Back to Sapling

Eden Bench - Benchmarking Script

eden/docs/Engineering/Eden/eden_bench.md

latest7.9 KB
Original Source

Eden Bench - Benchmarking Script

Eden Bench is EdenFS's crawling benchmarking script.

This benchmarking script covers two primary types of crawling:

  • Repo Content Crawling: Crawling the actual content within a repository.
  • Repo Metadata Crawling (Directories Walk): Crawling the metadata, such as directory structures.

For the Repo Metadata Crawling, we support two interfaces:

  • Regular Filesystem API: Utilizing the standard filesystem API for crawling.
  • Eden Thrift API: Leveraging the Eden Thrift API for more efficient crawling.

We offer three distinct modes for benchmark runs:

  1. All Caches Cold (no_prefetch) This mode simulates a scenario where all caches are empty, allowing us to measure the impact of remote storage latencies and write I/O on crawling performance.

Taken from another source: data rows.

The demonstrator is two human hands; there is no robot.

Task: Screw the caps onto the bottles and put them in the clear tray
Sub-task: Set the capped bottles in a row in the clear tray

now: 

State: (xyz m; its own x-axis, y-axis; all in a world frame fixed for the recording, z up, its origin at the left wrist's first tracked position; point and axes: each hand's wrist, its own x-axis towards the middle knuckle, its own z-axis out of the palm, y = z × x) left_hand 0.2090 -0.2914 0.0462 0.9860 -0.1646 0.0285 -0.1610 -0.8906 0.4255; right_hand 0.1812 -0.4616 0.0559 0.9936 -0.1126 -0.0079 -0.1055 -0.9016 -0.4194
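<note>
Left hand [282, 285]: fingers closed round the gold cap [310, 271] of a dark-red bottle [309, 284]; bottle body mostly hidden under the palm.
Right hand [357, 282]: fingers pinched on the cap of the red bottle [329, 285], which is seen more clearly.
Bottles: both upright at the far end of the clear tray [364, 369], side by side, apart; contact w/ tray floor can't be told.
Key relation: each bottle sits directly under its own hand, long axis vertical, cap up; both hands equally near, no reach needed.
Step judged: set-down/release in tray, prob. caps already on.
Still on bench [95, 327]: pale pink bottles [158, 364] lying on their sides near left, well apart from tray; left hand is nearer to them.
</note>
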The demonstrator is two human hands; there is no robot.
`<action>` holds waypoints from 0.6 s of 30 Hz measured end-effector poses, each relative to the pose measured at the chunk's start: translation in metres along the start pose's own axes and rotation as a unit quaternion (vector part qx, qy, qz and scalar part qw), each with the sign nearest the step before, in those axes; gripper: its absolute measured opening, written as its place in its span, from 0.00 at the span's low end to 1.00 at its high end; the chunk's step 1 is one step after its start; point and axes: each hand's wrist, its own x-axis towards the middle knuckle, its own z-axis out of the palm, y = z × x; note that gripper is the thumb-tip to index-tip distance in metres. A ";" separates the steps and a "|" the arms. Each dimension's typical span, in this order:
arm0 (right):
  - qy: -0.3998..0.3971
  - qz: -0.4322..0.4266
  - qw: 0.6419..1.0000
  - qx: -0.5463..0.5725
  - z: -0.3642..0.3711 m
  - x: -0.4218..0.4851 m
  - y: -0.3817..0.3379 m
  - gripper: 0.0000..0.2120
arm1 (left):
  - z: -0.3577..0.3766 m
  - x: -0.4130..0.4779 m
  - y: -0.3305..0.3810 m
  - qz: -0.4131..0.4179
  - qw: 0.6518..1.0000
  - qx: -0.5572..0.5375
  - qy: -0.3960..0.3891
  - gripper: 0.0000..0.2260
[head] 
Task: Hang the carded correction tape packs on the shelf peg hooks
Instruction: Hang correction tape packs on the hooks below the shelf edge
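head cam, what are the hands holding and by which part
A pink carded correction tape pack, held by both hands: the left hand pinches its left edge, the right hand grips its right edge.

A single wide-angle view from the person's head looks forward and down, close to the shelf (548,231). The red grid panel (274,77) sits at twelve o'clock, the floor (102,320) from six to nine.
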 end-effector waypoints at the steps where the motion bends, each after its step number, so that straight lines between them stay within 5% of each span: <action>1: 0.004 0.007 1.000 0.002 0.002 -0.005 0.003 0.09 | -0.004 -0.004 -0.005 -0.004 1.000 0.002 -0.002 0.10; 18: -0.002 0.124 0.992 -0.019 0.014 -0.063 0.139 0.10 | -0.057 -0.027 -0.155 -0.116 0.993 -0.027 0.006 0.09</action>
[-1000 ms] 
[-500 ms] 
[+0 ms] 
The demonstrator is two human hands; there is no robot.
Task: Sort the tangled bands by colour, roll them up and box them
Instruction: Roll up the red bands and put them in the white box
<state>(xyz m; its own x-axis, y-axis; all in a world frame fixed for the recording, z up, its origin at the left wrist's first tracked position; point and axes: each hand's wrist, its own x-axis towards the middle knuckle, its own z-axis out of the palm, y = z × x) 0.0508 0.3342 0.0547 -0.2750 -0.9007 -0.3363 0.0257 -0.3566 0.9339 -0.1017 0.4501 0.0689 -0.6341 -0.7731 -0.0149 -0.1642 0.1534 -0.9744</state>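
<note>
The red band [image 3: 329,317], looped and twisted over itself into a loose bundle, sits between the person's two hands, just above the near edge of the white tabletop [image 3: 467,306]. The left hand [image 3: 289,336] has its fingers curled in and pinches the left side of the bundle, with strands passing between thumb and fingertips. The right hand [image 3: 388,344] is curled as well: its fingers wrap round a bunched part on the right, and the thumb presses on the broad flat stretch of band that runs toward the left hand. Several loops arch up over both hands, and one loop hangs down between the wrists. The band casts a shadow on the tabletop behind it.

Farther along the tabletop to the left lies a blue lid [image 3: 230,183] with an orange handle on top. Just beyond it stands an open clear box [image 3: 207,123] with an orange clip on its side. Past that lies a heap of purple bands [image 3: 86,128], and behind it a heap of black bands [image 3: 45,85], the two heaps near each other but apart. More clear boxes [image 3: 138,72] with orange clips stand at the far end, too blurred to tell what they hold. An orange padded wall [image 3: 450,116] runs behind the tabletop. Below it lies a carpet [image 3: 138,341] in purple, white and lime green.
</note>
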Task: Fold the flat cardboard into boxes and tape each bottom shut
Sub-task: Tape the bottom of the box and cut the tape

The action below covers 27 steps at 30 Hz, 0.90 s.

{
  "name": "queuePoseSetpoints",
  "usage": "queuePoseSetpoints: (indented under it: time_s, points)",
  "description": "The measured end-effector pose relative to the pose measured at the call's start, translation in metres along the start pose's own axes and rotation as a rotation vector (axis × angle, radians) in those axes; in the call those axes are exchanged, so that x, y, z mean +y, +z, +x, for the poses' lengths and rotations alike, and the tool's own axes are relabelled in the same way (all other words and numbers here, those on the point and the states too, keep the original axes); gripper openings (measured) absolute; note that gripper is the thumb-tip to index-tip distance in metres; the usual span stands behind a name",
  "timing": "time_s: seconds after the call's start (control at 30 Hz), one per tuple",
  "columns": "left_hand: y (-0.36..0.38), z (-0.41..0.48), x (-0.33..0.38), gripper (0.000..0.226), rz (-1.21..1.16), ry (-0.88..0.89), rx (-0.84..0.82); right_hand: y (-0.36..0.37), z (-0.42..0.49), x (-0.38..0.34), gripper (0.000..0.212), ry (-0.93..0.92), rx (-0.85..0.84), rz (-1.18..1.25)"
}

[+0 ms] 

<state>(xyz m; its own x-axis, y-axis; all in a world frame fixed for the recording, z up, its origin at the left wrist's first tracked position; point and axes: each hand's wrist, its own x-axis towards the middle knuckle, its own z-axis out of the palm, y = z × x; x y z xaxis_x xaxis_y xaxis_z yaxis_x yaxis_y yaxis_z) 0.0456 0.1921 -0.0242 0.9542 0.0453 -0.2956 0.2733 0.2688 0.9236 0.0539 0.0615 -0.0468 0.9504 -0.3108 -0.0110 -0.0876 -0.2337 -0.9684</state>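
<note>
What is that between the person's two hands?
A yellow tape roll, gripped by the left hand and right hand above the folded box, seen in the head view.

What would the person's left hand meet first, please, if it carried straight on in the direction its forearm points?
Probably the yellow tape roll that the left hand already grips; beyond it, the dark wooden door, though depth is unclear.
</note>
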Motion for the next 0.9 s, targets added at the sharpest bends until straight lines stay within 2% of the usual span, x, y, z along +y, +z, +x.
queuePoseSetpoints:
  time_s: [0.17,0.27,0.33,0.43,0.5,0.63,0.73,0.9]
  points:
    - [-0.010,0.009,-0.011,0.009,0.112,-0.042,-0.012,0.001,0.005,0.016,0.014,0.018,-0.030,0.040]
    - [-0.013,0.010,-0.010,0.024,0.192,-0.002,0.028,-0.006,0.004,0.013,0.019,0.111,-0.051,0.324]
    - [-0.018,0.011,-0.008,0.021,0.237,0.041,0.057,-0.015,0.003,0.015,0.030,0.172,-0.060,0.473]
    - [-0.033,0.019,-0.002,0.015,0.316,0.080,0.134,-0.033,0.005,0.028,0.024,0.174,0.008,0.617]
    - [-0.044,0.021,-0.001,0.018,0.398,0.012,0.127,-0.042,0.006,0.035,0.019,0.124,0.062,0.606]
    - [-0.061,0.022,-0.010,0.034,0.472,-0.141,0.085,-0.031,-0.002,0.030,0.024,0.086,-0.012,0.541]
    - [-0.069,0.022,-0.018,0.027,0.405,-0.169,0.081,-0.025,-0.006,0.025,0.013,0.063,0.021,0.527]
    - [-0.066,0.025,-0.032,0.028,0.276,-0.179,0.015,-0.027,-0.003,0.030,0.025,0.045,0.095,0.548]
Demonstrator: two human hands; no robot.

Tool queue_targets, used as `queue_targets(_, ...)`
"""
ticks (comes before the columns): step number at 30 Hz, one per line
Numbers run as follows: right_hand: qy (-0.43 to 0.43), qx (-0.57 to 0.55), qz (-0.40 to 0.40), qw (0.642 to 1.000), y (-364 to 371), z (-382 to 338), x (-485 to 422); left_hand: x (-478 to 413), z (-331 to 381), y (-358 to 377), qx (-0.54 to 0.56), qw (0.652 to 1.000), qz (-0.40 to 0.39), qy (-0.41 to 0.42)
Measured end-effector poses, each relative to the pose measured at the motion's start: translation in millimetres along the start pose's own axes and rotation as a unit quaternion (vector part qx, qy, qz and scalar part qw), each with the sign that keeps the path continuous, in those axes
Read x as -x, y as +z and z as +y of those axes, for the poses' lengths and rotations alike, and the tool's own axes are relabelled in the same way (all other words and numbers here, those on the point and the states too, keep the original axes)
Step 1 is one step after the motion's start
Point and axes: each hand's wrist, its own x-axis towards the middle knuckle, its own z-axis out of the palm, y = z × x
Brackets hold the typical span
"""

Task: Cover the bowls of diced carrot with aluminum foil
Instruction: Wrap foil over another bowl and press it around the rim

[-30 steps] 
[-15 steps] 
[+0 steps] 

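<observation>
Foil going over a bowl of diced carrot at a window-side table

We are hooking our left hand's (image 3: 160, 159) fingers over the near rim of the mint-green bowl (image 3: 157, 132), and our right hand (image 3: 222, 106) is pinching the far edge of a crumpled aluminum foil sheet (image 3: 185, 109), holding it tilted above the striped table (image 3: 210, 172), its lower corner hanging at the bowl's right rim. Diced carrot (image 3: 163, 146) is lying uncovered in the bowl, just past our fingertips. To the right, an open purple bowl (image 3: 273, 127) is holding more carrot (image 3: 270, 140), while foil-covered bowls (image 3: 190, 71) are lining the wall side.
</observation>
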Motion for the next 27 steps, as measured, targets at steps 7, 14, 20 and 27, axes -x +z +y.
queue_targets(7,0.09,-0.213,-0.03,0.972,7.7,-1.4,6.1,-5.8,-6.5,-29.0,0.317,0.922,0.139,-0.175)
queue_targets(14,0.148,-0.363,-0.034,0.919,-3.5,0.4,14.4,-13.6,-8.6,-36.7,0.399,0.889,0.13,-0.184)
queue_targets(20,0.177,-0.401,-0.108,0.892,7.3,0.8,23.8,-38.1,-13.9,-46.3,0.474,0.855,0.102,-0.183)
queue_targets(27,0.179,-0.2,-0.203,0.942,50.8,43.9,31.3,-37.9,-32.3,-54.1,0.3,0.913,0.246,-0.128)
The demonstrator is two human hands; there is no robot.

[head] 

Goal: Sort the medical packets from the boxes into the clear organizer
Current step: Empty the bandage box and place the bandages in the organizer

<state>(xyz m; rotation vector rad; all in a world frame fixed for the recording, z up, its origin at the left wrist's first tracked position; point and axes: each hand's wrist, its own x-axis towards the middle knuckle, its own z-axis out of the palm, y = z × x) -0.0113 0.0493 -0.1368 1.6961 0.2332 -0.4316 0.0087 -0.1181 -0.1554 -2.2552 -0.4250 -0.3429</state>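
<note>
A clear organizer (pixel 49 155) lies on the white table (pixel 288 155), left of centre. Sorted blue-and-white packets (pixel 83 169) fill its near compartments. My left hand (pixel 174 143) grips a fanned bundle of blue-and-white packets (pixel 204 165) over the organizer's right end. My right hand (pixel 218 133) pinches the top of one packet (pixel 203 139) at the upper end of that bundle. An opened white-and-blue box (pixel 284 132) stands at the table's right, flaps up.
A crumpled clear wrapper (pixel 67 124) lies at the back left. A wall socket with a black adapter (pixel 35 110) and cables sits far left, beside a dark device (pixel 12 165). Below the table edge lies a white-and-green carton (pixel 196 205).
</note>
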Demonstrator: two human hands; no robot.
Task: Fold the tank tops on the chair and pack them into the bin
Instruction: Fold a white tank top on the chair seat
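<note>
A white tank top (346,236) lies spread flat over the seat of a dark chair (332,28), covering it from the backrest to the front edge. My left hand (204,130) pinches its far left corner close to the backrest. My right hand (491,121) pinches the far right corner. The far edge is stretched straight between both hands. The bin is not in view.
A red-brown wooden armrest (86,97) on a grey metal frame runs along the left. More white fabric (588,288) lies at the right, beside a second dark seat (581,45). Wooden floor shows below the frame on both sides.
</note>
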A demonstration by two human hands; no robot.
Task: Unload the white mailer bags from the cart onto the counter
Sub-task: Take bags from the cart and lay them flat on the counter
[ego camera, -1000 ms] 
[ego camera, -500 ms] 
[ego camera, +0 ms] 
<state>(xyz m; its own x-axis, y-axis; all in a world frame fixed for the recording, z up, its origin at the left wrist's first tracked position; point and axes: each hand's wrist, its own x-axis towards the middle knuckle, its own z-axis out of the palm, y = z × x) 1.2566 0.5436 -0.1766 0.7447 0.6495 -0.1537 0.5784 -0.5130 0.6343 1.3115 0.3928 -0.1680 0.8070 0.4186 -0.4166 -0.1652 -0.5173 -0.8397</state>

  2. Sapling Prefetch (sl_prefetch) In this mode, we prefetch the entire directory into the local Sapling Backing Store level cache (either Sapling Cache or Local CASd cache if CASC configured) before running the crawl. This approach helps isolate the benchmarking to scenarios where the Sapling Backing Store level caches are warm.

  3. Eden Prefetch (eden_prefetch) Here, we prefetch the entire directory into all layers of the EdenFS caches before crawling, while cleaning up kernel/page caches to ensure an accurate measurement. This mode is ideal for evaluating the overall caching performance in EdenFS.

To assess the impact of kernel cache warming on EdenFS performance, we execute each benchmark's crawling component in a series of three iterations: cold -> warm -> hot

  • Cold: The initial run, where kernel caches are empty.
  • Warm: The second run, where kernel caches have started to warm up.
  • Hot: The final run, where kernel caches are fully warmed up.

All available benchmarks

Bulk runs

It is possible to run several benchmarks at ones.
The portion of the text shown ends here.